Greely High senior Zach Johnston, a 6-foot-4 left-hander, will pitch next at Wake Forest University. He threw a five-inning no-hitter for the Rangers on April 15. Shawn Patrick Ouellette/Staff Photographer

No-hitters tend to be scarce in baseball, but this spring they’ve become a weekly occurrence at high schools in southern Maine.

Twice there have been two pitched on the same day. In all, there have been 11 no-hitters this season.

“The no-hitter is supposed to be really rare. To have that many in southern Maine, I can’t ever remember that,” said Portland High’s Mike Rutherford, who has been a varsity head coach since 1995. “With a third of the season left to go? I can definitely say I haven’t seen that.”

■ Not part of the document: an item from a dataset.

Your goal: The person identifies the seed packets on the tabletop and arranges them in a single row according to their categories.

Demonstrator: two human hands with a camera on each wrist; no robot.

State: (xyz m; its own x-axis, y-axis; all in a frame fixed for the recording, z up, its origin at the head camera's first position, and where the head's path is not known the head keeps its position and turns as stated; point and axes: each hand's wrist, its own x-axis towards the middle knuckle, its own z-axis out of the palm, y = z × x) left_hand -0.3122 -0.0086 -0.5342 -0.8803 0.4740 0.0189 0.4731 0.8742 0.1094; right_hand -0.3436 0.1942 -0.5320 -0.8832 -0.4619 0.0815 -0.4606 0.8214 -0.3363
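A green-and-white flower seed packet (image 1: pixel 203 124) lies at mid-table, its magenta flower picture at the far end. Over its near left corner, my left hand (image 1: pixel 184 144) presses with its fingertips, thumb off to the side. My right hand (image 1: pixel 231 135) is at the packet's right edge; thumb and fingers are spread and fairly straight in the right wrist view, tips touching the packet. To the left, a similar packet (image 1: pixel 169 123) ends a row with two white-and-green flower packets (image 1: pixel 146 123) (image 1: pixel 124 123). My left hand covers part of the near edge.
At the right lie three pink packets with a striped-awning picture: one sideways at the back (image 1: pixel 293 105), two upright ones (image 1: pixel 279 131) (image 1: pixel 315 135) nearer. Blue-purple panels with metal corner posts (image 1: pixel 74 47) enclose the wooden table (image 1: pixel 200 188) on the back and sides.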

Coaches and players say that the increase in no-hitters this spring, while atypical, may be the result of more opportunities for young pitchers to work on their skills year-round.

“It is a bit unusual, but I think what we’re seeing, it may continue for awhile,” said Derek Soule, Greely High’s head coach since 2000.

Greely seniors Ryan Kolben and Zach Johnston have combined to throw a school-record three no-hitters this season. Kolben has two, coming in consecutive games. Soule said only twice before in his tenure has Greely had two no-hitters in a season, in 2006 and 2021.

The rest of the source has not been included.